Written by Pablo Alegria – Corriente Roja
Monday, 20 October 2014 22:48
Not by chance the Ebola virus has killed thousands of people in West Africa. Its uncontrolled spread is directly linked to the lack of any means in the affected countries after centuries of plundering, the lack of vaccines and international indifference to a drama that had been incubated for months.
With more than 4,000 people infected and 2,200 deaths reported officially at press time, the first documented case of the current outbreak reports to late 2013, with the evidence of epidemic since March. However, until August and only after the publicized infection of a handful of Westerners, the World Health Organization (WHO) declared a state of international emergency. Paradoxically, it took less time for the international organizations to order (September 2012), approve (December) and run (January 2013) the military mission in neighboring Mali, led by France to help the friendly regime.
Far from being a turning point, the measures implemented have only aggravated the situation. The cancellation of international flights or the request of embassies to their citizens to evacuate the region have worsened an already dire economic crisis. The “land of Ebola,” as cheerfully have been renamed Guinea, Sierra Leone and Liberia by the media, has been primarily sealed. Symbolic, for its racist and criminalization component, have been the images of masked Civil Guards driving away immigrants from the fences of Ceuta and Melilla.
Behind the panic sown there is a virus whose human-to-human transmission can occur only via direct contact with blood or body fluid from an infected person, for which “basic infectious control measures” by Western standards would be sufficient to stem the tide of the current Ebola epidemic, according to a report by Adam C. Levine, professor of Emergency Medicine at Brown Medical School, USA.

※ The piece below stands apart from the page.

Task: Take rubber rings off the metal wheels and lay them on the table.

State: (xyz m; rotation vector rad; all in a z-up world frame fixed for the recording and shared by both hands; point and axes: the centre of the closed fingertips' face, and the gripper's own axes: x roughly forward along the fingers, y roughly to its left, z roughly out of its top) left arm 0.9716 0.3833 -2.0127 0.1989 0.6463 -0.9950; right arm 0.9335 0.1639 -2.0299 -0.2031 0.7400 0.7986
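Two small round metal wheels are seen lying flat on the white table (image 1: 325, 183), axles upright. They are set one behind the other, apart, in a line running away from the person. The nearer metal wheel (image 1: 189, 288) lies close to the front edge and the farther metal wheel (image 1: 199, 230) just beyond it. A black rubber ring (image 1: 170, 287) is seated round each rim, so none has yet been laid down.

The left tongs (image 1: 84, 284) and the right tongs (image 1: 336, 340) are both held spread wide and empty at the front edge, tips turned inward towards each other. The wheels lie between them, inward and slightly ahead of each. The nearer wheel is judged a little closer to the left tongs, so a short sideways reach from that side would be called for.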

Meanwhile, international aid is limited to the action of completely overwhelmed NGOs. The plan recently announced by WHO is little more than a “show to the gallery”: late and full of unknowns awaiting the US$ 450 million needed, if they ever will come to collect. For its part, the IMF has already provided its contribution in the form of loans to countries affected by about 300 million euros!
Neither vaccines nor medicine
Waiting to grab these funds and new business opportunities are the Big Pharma, experienced in making fortune from global fear after the 2009 Avian influenza. These powerful multinationals (the seven largest are worth more than 1 billion euros in market value) monopolize the technology for research into vaccines and drugs, that are subordinated to the obtainment of economic benefits.
That is what explains why, despite being known since 1976, any drug has been developed to control a virus that so far had only contaminated rural areas of Africa. However, GlaxoSmithKline in close conection with the American Department of Health and Johnson & Johnson, among others, are now in a race against time to market a vaccine in 2015. With the blessing of the WHO, which act as a mediator between pharmaceutical companies and affected countries they may even skip lengthy and costly security protocols for testing it on humans.
A broken healthcare system
The crisis has highlighted the bad state of public services in the region after centuries of looting, currently in the form of corrupt regimes supported by the West. Given the lack of sanitary facilities, the governments have deployed the military to enforce quarantines in entire neighborhoods, to seal isolation centers totally devoid of food or medicine and suppress any revolt of a desperate population who face an overlapping food crisis and see with indignation as many senior administration officials have fled the country.
In an area that houses many mineral resources, we reach the point that in Liberia and Sierra Leone there are less than 2 doctors per 100,000 people, who work in hospitals without even basic equipment as gloves or disinfectants. With such a breeding ground, the spread of Ebola was to be expected. In the West it could never have reached a similar magnitude.
The transfer of priest Pajares
The media event of the Spanish priest Miguel Pajares, moved from Liberia to a Madrid hospital for treatment of the virus, symbolizes the outrageous response of Western governments against Ebola. The operation was carried out only to evacuate the priest and other Spanish religious, abandoning to their fate the religious fellows of African origin, many of them also infected. Although his life could not be saved, Pajares was one of the few patients with access to experimental serum ZMapp developed in USA.
Various estimates put the cost of moving him up to 500,000 euros, which will be covered by public funds despite the enormous wealth owned by the Order of St. John of God to which Pajares belonged. The Order owns the largest private hospital group in the Spanish state, with 45 centers and 7,000 beds, and has been a great beneficiary of the privatization of health services in Madrid, as denounced by the Federation of Associations for the Defence of Public Health. Among other assets, it owns a purchases management company which is worth over 25 million euros in 2011 and has been linked to a SICAV that declared a capital of 17 million euros in the same year.
The question is more poignant, if possible, when compared to the amount allocated by the Spanish State (extrapolable to the entire West) in the fight against Ebola. The contribution, according to the UN itself, fails to 350,000 euros to date, of which two-thirds were intended precisely to provision the hospital managed by the Order in Liberia. In this context comes out the special status available to missionaries of the Church, who are not required by law to underwrite insurance policies during their missions as it is in force for those cooperating with other NGOs.